DRS. H. RAMLI NAWAWI, DKK

Penerbit: 

DEPARTEMEN PENDIDIKAN DAN KEBUDAYAAN KALSEL

Tahun Terbit: 

1993/1994

Daerah/Wilayah: 
Kalimantan Selatan
Rak: 

2.3(300-31

DAMPAK SOSIAL BUDAYA AKIBAT MENYEMPITNYA LAHAN PERTANIAN KELURAHAN PELAMBUAN PROPINSI KALIMANTAN SELATAN

Terjadinya penyempitan lahan pertanian karena tuntutan pembangunan dan perkembangan suatu lingkungan, tidak menurunkan semangat warga tani di lingkungan bersangkutan untuk tetap mengusahakan sisa lahan pertanian mereka yang masih ada.

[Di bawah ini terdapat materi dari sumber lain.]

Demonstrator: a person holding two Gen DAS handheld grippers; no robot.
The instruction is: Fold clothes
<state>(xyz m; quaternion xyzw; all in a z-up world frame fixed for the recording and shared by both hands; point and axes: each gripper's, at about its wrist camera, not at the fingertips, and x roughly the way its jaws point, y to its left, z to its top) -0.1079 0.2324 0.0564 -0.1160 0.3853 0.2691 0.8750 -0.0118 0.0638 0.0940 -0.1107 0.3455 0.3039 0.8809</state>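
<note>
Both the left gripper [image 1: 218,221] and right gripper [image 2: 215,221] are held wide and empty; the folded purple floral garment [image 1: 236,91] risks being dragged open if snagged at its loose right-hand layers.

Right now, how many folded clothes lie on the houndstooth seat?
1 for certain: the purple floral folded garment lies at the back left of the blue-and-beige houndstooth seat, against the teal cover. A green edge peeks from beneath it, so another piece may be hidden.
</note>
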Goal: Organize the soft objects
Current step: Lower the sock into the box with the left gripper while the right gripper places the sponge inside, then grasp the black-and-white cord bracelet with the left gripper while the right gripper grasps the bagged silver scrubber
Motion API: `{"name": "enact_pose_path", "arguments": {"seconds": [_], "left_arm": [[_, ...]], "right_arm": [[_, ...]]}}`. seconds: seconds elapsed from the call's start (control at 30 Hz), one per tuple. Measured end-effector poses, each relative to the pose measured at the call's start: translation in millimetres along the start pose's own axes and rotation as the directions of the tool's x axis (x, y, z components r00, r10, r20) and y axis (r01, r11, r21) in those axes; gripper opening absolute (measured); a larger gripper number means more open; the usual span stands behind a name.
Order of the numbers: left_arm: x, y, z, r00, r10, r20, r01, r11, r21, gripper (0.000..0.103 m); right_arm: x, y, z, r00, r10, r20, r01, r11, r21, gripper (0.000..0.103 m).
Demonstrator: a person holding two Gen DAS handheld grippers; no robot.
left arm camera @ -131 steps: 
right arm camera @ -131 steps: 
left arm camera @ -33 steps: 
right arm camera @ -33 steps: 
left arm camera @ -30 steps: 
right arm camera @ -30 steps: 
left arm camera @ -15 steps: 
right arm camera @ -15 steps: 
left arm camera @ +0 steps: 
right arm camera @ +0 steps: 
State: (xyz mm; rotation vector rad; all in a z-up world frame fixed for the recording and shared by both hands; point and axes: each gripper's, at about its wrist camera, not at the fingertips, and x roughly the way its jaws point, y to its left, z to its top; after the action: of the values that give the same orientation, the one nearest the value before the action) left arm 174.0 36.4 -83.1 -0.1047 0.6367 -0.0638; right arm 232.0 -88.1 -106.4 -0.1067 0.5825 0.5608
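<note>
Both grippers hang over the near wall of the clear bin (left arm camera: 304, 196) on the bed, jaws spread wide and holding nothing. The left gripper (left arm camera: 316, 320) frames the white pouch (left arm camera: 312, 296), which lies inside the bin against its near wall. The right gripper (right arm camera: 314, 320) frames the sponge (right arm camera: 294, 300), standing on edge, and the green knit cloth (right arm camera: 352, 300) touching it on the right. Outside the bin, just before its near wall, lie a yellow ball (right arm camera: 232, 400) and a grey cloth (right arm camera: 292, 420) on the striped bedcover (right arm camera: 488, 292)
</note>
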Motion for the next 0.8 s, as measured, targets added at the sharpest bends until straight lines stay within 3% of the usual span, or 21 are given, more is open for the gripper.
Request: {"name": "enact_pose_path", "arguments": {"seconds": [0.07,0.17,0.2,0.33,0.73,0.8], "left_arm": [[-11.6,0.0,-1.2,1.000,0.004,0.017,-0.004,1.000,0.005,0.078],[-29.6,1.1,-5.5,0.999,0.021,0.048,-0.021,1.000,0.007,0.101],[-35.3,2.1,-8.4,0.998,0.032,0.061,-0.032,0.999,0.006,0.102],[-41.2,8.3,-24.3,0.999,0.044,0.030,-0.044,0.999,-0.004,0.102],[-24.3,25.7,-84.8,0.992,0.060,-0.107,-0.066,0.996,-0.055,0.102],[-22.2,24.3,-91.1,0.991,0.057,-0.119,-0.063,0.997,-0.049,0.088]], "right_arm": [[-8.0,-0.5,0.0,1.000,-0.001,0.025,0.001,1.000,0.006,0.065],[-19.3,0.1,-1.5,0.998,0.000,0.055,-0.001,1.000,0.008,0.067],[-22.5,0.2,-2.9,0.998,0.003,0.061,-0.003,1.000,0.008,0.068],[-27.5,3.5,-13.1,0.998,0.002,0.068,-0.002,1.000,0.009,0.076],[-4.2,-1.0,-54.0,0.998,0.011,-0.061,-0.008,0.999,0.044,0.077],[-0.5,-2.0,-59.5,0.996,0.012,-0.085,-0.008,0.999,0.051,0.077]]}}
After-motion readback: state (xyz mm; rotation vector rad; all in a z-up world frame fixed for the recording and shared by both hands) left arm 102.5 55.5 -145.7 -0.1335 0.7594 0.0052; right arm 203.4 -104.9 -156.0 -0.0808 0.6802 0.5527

Terjadilah penyempitan lahan ditambah adanya gangguan pencemaran yang menyebabkan merosotnya hasil yang diperoleh, maka usaha untuk memanfaatkan lahan sisa ini ditempuhlah sistem tanaman kombinasi atau dilakukan penanaman apa saja yang dapat menghasilkan. Pengalihgunaan sisa lahan akibat penyempitan, terjadi meliputi berbagai keperluan dan kemungkinan yang dapat dilakukan. Mobilitas fisik warga tani terjadi pula akibat penyempitan lahan ini. Masalah yang berkaitan dengan perubahan struktur rumah tangga, timbul dari penyempitan lahan yang mengakibatkan menurunnya pendapatan atau berkurangnya volume dan jenis pekerjaan bidang pertanian. Menyempitnya lahan pertanian, bahkan dibengkalaikannya sisa lahan penyempitan, menimbulkan situasi di mana banyak orang mencari kerja. Penyempitan lahan pertanian tidak melunturkan kebiasaan gotong royong yang sudah berakar kuat di masyarakat.